Alors qu’à Paris se poursuivent les audiences pour l’extradition des antifascistes accusé.es dans l’affaire Budapest (audience pour Gino le 28 janvier, audience pour Zaid le 18 février), le verdict contre Maja sera prononcé dans la capitale hongroise le 4 février. Iel risque jusqu’à 24 ans de prison. Rappelons que ces procédures, pour lesquelles une coopération européenne sans précédent dans l’histoire récente des mouvements politiques a été mise en place, trouvent leur origine dans l’opposition des antifascistes à la tenue de la soi-disant « Journée de l’honneur », une manifestation ouvertement nazie qui s’est déroulée en février 2023.
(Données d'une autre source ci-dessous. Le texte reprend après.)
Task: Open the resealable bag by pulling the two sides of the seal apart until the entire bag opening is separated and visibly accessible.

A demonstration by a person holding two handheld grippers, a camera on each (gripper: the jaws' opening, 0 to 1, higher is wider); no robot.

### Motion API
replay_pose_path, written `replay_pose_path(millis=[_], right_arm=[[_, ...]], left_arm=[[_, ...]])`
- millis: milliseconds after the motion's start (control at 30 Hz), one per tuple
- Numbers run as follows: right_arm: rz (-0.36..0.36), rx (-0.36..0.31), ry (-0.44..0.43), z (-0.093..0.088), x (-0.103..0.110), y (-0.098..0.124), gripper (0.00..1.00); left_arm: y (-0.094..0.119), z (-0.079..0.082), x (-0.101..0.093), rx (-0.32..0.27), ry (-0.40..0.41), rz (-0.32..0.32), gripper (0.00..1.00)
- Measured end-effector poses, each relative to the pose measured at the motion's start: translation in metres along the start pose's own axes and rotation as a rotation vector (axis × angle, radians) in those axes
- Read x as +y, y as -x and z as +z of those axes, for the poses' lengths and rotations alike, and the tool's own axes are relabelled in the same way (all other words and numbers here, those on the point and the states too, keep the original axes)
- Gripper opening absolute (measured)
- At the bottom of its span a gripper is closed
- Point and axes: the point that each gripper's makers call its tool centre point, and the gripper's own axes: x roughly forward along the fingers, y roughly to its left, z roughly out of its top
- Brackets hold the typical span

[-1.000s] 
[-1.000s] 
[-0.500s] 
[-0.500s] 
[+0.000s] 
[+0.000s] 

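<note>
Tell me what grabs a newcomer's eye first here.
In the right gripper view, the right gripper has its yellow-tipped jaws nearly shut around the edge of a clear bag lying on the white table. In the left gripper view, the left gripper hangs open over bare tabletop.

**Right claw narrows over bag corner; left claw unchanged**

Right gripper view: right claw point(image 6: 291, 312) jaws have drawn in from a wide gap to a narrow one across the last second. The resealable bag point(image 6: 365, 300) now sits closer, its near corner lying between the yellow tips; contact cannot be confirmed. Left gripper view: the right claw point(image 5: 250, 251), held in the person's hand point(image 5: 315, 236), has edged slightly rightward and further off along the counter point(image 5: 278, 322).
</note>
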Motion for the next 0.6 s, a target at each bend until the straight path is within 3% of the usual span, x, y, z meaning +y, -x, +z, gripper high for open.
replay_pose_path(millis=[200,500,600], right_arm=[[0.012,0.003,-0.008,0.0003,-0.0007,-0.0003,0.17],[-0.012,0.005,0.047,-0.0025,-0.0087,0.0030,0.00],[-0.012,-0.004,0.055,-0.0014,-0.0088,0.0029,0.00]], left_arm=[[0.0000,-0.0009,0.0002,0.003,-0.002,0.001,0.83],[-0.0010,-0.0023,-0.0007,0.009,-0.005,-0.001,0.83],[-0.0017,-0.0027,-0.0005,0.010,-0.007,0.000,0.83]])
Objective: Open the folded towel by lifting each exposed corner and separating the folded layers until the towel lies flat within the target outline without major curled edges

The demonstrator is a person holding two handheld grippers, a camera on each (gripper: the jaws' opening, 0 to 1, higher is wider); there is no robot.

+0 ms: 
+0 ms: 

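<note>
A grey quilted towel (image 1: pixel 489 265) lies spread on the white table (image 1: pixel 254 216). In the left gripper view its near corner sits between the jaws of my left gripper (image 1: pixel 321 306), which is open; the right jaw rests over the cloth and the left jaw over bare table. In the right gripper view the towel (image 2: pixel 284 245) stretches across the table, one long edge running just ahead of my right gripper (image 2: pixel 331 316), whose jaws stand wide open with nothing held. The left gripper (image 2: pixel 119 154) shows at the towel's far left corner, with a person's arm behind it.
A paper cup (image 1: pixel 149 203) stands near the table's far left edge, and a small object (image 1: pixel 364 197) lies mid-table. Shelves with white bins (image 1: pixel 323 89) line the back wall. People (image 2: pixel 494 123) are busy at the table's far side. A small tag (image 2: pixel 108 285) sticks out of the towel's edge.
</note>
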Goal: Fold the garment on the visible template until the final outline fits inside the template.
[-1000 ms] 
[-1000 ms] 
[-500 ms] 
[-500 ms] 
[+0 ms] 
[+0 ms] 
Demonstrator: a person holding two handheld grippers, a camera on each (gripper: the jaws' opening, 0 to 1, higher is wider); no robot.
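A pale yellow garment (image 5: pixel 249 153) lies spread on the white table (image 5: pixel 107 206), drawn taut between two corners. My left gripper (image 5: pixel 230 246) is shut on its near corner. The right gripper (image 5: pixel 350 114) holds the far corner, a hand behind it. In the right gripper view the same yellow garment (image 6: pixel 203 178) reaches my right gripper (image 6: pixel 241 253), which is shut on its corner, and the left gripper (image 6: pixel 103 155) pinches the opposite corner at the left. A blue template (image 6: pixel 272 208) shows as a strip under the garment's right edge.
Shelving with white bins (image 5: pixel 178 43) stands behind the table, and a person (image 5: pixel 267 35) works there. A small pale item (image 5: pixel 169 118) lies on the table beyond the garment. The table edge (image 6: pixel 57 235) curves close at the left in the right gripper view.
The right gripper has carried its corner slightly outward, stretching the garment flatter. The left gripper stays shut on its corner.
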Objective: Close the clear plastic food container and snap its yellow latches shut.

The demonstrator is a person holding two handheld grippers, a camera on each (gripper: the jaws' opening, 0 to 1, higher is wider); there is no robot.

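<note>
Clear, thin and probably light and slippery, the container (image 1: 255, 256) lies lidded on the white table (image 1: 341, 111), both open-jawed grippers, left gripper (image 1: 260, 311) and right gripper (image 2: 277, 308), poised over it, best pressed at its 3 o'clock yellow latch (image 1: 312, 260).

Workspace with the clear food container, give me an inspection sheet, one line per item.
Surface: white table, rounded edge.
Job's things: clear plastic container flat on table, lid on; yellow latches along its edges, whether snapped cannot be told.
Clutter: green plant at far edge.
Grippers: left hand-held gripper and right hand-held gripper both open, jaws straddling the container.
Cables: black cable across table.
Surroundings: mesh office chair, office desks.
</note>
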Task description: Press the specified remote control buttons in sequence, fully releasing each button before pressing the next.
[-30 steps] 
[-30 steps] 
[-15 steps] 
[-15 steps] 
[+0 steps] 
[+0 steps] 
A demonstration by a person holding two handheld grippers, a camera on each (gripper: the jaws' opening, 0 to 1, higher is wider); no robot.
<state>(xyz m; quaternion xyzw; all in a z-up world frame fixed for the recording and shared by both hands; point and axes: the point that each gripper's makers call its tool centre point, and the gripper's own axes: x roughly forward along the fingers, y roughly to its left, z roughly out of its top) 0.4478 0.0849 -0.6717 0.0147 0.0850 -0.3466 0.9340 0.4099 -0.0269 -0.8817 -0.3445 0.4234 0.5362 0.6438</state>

Pendant ce temps, en Angleterre, depuis plus d’un an, 24 militant.es sont emprisonné.es sans procès pour avoir mené des actions directes contre la machine de guerre dans l’un de ses centres névralgiques : l’industrie de l’armement. Pour ces mêmes raisons, Palestine Action a été qualifiée d’organisation terroriste par le gouvernement britannique et toute personne qui la soutient risque d’être arrêtée.
La coopération entre les forces de police européennes, la qualification de terrorisme pour les organisations politiques radicales et le discours qui tend à inverser la responsabilité de la violence politique sont autant de signaux inquiétants de la séquence actuelle dans le domaine de la gestion intergouvernementale des mouvements sociaux d’opposition. La criminalisation de l’antifascisme et du soutien au peuple palestinien sont l’expression d’un virage autoritaire qui va de pair avec la mise en place d’un régime de guerre impérialiste et antipopulaire. Autour de nous, les rafles quotidiennes à la recherche de sans-papiers se poursuivent, l’islamophobie est intégrée dans les discours gouvernementaux et le nombre de morts dues au racisme structurel de l’Occident devient sans fin.